The Bedouin of Sinai are a congeries of tribes that moved into the Sinai desert with the rise of Islam many centuries ago, as nomads and semi-nomads. They are distantly related to the Hashemite Bedouin of the Hijaz, who fought with Lawrence of Arabia, and whose urbanized and Westernized descendants now hold the throne in Jordan. Many engage in camel, goat and sheep rearing, combined with contraband smuggling, oasis agriculture and desert trade. Despite their poverty, the Bedouin have always felt themselves to be superior to the settled townspeople and tillers of Egypt's villages. They believe they are the true sons of Ishmael, and that their way of life is somehow purer than that of city-dwellers. They also speak a different dialect of Arabic than do the settled Egyptians, and follow customs that are more egalitarian and less hierarchical.

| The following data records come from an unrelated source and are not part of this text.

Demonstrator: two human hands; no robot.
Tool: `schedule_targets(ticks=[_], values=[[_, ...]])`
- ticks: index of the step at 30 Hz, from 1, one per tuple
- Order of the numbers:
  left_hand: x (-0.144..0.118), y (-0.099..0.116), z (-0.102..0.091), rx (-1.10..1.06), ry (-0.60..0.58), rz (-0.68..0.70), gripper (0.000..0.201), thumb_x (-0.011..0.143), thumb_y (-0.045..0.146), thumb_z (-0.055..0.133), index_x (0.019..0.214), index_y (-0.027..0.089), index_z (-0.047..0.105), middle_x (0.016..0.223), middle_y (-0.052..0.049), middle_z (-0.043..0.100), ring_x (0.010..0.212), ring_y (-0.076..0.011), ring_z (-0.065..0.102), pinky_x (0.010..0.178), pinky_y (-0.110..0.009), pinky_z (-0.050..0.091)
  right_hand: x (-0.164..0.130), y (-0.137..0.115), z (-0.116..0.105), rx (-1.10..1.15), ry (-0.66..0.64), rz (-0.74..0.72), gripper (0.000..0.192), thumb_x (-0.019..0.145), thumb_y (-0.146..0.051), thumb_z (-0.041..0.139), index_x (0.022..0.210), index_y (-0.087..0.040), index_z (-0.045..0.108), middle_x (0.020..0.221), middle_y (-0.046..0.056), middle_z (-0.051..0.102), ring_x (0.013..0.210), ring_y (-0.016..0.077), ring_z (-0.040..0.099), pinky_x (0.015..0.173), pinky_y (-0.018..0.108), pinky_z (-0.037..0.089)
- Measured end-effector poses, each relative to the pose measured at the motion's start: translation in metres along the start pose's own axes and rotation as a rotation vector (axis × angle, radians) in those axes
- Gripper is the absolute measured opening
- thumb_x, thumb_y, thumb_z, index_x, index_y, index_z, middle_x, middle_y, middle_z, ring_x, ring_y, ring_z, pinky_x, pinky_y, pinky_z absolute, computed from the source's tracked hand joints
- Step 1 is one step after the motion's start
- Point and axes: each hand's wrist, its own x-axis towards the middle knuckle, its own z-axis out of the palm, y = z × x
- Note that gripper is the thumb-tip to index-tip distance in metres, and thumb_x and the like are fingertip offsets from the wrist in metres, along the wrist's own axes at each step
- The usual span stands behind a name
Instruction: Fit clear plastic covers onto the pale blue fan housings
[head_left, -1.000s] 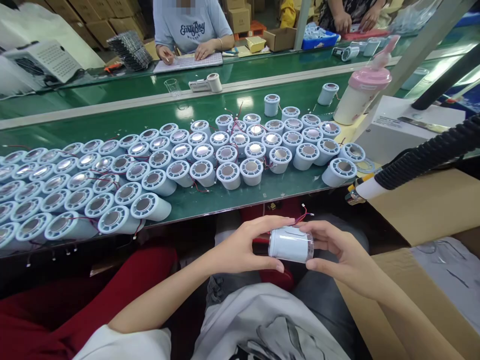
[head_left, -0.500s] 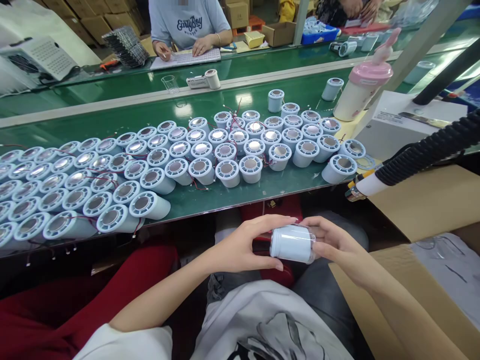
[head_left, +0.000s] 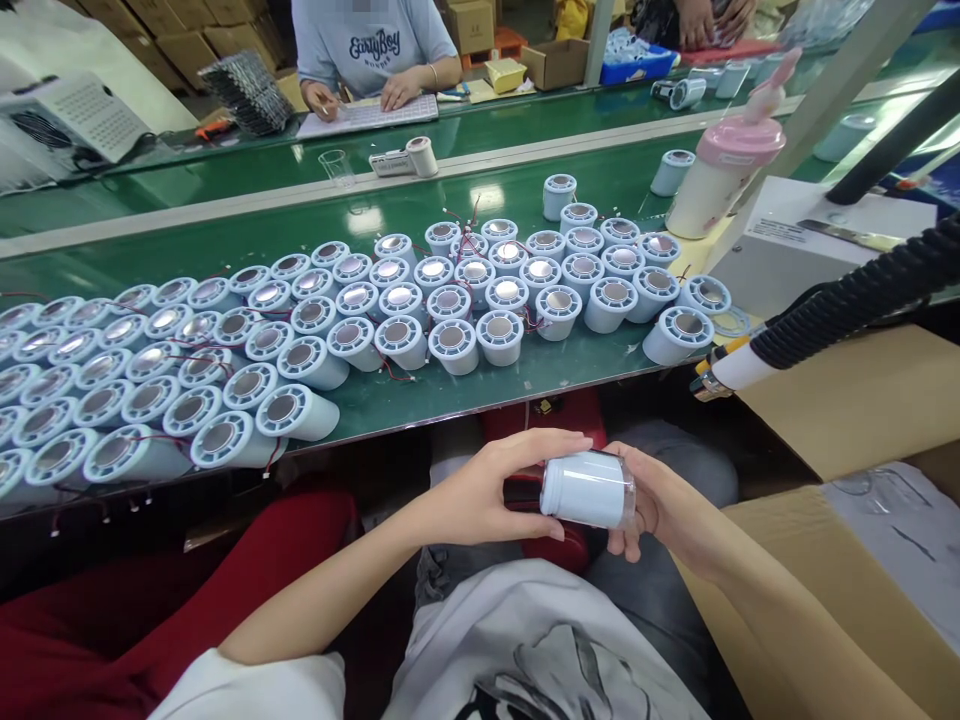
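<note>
Over my lap I hold a pale blue cylinder part [head_left: 586, 490] lying sideways, with a clear film at its right end. My left hand [head_left: 491, 490] grips its left end with thumb below and fingers above. My right hand [head_left: 660, 505] cups the right end from underneath. On the green belt [head_left: 420, 395] in front lie several matching cylinders [head_left: 450, 345] with round metal faces and red wires, packed in rows from the far left to the middle right.
A pink-lidded bottle [head_left: 720, 175] stands at the belt's right. A black ribbed hose with a nozzle [head_left: 825, 320] reaches in from the right above a cardboard box [head_left: 847, 400]. Across the belt a person's hands [head_left: 360, 95] rest on a sheet of paper.
My right hand has slid further under the cylinder's right end, and the red wires that stuck out above it are no longer visible. The view has drifted slightly.
</note>
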Motion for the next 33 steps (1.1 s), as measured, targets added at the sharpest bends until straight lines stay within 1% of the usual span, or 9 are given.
schedule_targets(ticks=[9, 13, 15, 16, 18, 20, 22, 28, 33], values=[[0.002, 0.002, 0.003, -0.013, 0.010, 0.079, 0.068, 0.071, 0.026, 0.079, 0.133, 0.031, 0.052, 0.142, -0.009, 0.049, 0.131, -0.0282, 0.046, 0.110, -0.042, 0.037, 0.002, 0.001, 0.002, 0.111, -0.114, 0.241, 0.066, 0.090, -0.069, 0.033, 0.077, -0.012, 0.064, 0.053, 0.005, 0.063, 0.035, 0.0083, 0.056, 0.030, 0.011, 0.038], [0.000, 0.007, 0.008, -0.065, 0.040, -0.030, 0.064, 0.073, 0.026, 0.077, 0.132, 0.029, 0.052, 0.133, -0.009, 0.053, 0.123, -0.0244, 0.052, 0.096, -0.034, 0.050, 0.000, 0.003, 0.002, 0.013, -0.144, 0.327, 0.083, 0.090, -0.072, 0.011, 0.078, -0.010, 0.065, 0.046, 0.005, 0.057, 0.027, 0.0048, 0.043, 0.024, 0.010, 0.023], [-0.001, 0.011, 0.010, -0.111, 0.057, -0.129, 0.063, 0.074, 0.027, 0.076, 0.132, 0.027, 0.050, 0.132, -0.010, 0.053, 0.118, -0.0236, 0.055, 0.089, -0.031, 0.054, -0.003, 0.008, -0.002, -0.179, -0.096, 0.094, 0.082, 0.089, -0.074, 0.012, 0.100, -0.011, 0.063, 0.057, 0.007, 0.064, 0.032, 0.0090, 0.050, 0.026, 0.013, 0.029], [-0.002, 0.012, 0.010, -0.132, 0.066, -0.175, 0.063, 0.075, 0.028, 0.075, 0.133, 0.026, 0.050, 0.131, -0.010, 0.053, 0.115, -0.0235, 0.056, 0.087, -0.031, 0.055, -0.005, 0.010, -0.004, -0.282, -0.050, -0.080, 0.075, 0.088, -0.075, 0.024, 0.115, -0.013, 0.058, 0.074, 0.010, 0.070, 0.044, 0.0130, 0.060, 0.031, 0.017, 0.040], [-0.002, 0.014, 0.010, -0.184, 0.073, -0.249, 0.065, 0.076, 0.031, 0.074, 0.134, 0.024, 0.047, 0.128, -0.011, 0.055, 0.108, -0.0234, 0.059, 0.083, -0.032, 0.057, -0.009, 0.013, -0.008, -0.497, 0.027, -0.461, 0.064, 0.083, -0.064, 0.057, 0.131, -0.023, 0.047, 0.120, 0.014, 0.064, 0.087, 0.0229, 0.069, 0.065, 0.031, 0.059], [-0.002, 0.014, 0.009, -0.233, 0.053, -0.301, 0.066, 0.077, 0.034, 0.072, 0.136, 0.025, 0.045, 0.124, -0.011, 0.058, 0.100, -0.0226, 0.062, 0.078, -0.032, 0.057, -0.012, 0.013, -0.011, -0.707, 0.045, -0.735, 0.057, 0.079, -0.035, 0.074, 0.130, -0.033, 0.050, 0.145, 0.007, 0.045, 0.123, 0.0270, 0.052, 0.100, 0.042, 0.047], [-0.001, 0.015, 0.008, -0.255, 0.025, -0.308, 0.067, 0.076, 0.035, 0.073, 0.137, 0.025, 0.045, 0.123, -0.011, 0.059, 0.098, -0.0227, 0.064, 0.077, -0.032, 0.057, -0.014, 0.011, -0.012, -0.829, 0.023, -0.836, 0.050, 0.081, -0.016, 0.071, 0.125, -0.036, 0.056, 0.146, 0.003, 0.045, 0.131, 0.0258, 0.044, 0.107, 0.043, 0.040], [0.000, 0.018, 0.006, -0.272, 0.002, -0.187, 0.074, 0.069, 0.023, 0.080, 0.136, 0.028, 0.049, 0.141, -0.010, 0.049, 0.127, -0.0284, 0.050, 0.102, -0.039, 0.047, -0.017, 0.010, -0.007, -0.164, -0.104, -0.406, 0.045, 0.084, -0.035, 0.071, 0.127, -0.038, 0.057, 0.121, 0.002, 0.066, 0.105, 0.0199, 0.064, 0.086, 0.028, 0.055], [0.000, 0.011, 0.009, -0.423, -0.078, -0.356, 0.079, 0.073, 0.021, 0.076, 0.143, 0.027, 0.040, 0.126, -0.010, 0.061, 0.109, -0.0249, 0.062, 0.095, -0.041, 0.051, -0.014, 0.013, -0.010, -0.168, -0.023, -0.273, 0.050, 0.073, -0.021, 0.080, 0.120, -0.032, 0.066, 0.081, -0.002, 0.071, 0.064, 0.0119, 0.062, 0.056, 0.018, 0.052]])
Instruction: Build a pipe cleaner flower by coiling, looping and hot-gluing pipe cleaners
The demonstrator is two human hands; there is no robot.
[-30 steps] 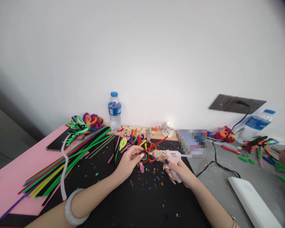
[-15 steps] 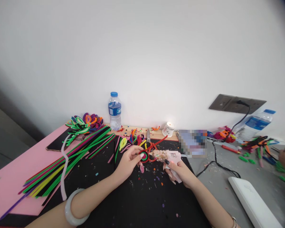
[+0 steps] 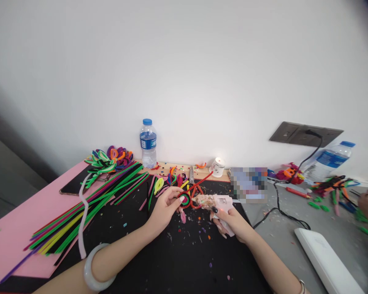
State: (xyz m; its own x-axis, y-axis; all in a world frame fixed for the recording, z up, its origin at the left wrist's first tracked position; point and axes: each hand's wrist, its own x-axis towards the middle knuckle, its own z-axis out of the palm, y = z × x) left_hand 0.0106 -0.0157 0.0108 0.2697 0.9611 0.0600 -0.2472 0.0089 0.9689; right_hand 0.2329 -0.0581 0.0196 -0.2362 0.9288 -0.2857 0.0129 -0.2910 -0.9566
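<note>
Straight stems [image 3: 119,183] lie uncoiled at left. The left hand [image 3: 167,204] has its grip pinched on the coil [image 3: 185,199], held over the black mat [image 3: 171,261]. The coil looks wound and ringed in red; its red tail [image 3: 202,181] seems loose, slanting up and right toward the wall. Whether glue is on it, I cannot tell. The glue gun [image 3: 222,201] lies lengthwise left-right, nozzle leftward just beside the coil, the right hand's [image 3: 234,223] grip wrapped around its handle.
</note>
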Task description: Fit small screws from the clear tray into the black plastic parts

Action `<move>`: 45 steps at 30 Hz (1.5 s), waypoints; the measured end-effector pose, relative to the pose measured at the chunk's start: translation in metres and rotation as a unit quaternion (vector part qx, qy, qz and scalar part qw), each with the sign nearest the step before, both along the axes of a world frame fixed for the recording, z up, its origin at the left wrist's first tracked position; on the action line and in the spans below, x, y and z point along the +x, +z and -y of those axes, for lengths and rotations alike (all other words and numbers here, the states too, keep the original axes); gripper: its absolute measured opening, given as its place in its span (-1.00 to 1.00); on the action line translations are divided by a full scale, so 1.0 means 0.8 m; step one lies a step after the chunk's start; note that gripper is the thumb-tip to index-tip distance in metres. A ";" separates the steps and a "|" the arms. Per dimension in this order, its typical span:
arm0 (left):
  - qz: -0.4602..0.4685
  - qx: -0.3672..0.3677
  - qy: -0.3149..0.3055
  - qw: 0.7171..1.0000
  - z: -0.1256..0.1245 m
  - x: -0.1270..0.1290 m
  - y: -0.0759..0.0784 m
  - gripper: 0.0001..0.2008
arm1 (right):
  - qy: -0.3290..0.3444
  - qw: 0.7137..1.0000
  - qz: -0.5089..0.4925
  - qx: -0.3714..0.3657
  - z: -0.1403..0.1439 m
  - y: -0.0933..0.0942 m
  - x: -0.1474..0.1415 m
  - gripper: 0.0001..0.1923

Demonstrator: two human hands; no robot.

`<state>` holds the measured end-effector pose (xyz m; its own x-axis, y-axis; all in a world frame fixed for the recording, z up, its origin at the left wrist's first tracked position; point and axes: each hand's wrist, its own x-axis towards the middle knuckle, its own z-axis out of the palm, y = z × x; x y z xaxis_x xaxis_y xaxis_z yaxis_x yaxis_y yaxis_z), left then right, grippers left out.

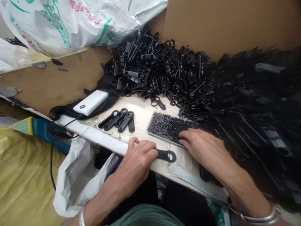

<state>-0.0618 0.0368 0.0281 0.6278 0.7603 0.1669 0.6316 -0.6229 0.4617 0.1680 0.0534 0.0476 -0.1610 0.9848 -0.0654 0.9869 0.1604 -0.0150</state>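
Observation:
A black plastic part with a ring at one end (pixel 166 155) is held near the table's front edge by my left hand (pixel 141 156), whose fingers are closed round its other end. My right hand (pixel 199 142) reaches over a shallow tray (pixel 150 131) full of tiny black pieces (pixel 164 124). Its thumb and forefinger are pinched together at the pieces. Whatever lies between those fingertips is too small to make out. Left of the tray lies a small group of similar ringed black parts (pixel 124 121).
A large heap of black plastic parts (pixel 162 69) covers the back and right. At the left, a white power bank (pixel 90 102) with a black cable rests on black cloth. A white sack (pixel 72 179) hangs below the front edge; a printed bag (pixel 70 22) lies behind.

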 end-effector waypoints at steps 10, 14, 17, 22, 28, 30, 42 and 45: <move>-0.065 0.082 0.040 0.994 -0.042 0.024 0.032 -0.77 | -0.005 0.999 0.031 -0.005 -0.012 -0.022 0.009 -0.79; -0.142 0.097 0.039 0.984 -0.076 0.049 0.038 -0.74 | -0.011 0.999 0.017 -0.026 -0.011 -0.015 0.010 -0.78; -0.162 0.082 0.036 0.983 -0.090 0.058 0.035 -0.71 | -0.025 0.999 -0.013 -0.024 -0.008 -0.006 0.009 -0.80; -0.138 0.109 0.037 0.984 -0.091 0.057 0.023 -0.72 | -0.036 0.999 -0.001 -0.031 -0.015 -0.006 0.003 -0.88; -0.015 0.043 0.070 0.996 -0.091 0.046 0.018 -0.72 | -0.032 0.993 0.080 -0.079 -0.027 -0.008 -0.004 -0.81; 0.030 0.018 0.076 0.997 -0.090 0.041 0.018 -0.75 | -0.023 0.994 0.086 -0.059 -0.025 -0.006 -0.007 -0.82; 0.481 -0.405 0.148 0.763 -0.056 0.045 0.024 -0.81 | -0.069 0.990 -0.123 0.030 -0.005 0.012 0.011 -0.83; 0.487 -0.430 0.141 0.747 -0.053 0.048 0.021 -0.80 | -0.083 0.955 -0.280 0.046 0.004 0.016 0.016 -0.88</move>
<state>-0.0234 0.0791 0.0447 0.3217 0.9285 -0.1854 -0.2151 0.2623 0.9407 0.1810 0.0501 0.0600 0.0140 0.9972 0.0739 0.8405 0.0283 -0.5411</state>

After the First World War, when the British were the stewards of Egypt and the Sinai, the Bedouin were allowed to live their lives without much harassment. But things changed when the British left. The Egyptian government sees the indigenous Bedouin as backward and economically irrelevant, and has run roughshod over their rights in its bid to develop the Sinai. Many of today's Bedouin fondly remember the period of Israeli control following the Six-Day War, from 1967 to 1982. The Israelis reverted to the British mode of hands-off governance. Like the Israelites of old, the tribes wandered the peninsula, smuggling whatever they could to whomever they could, as they have done from time immemorial.